● **What is required**
Look through the listing below, and wherever a line has the string "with", pull it out.
══════════
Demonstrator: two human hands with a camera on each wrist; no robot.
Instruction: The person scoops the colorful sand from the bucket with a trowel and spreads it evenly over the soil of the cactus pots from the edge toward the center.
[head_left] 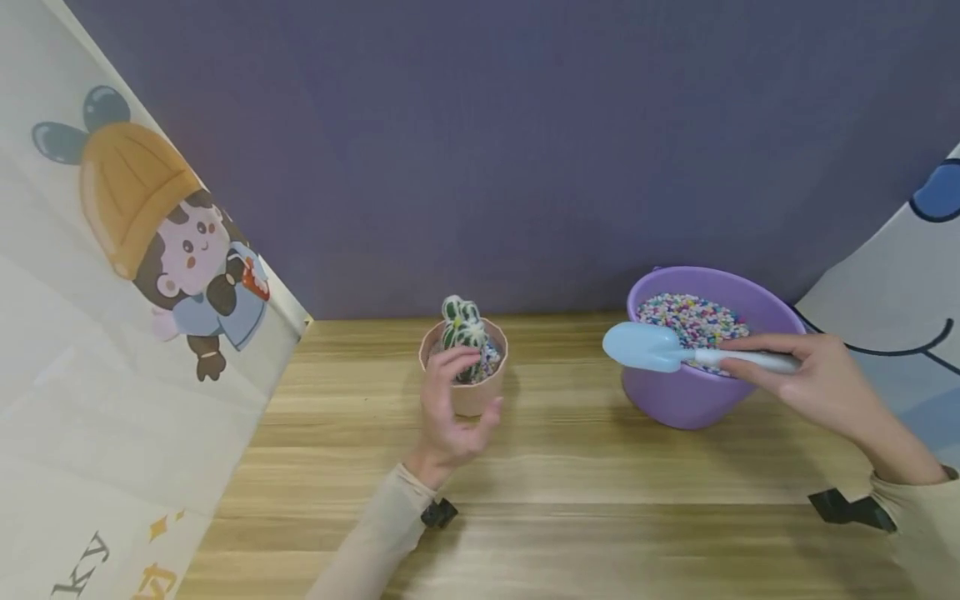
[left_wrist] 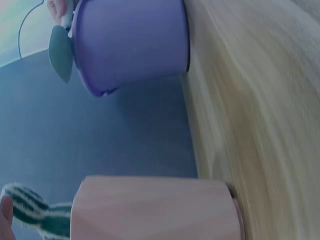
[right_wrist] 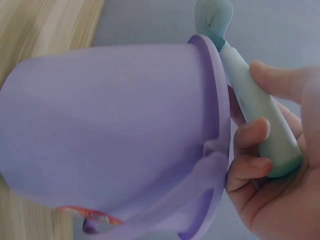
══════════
● **Exercise response**
Demonstrator: two human hands with a camera on each wrist; no robot.
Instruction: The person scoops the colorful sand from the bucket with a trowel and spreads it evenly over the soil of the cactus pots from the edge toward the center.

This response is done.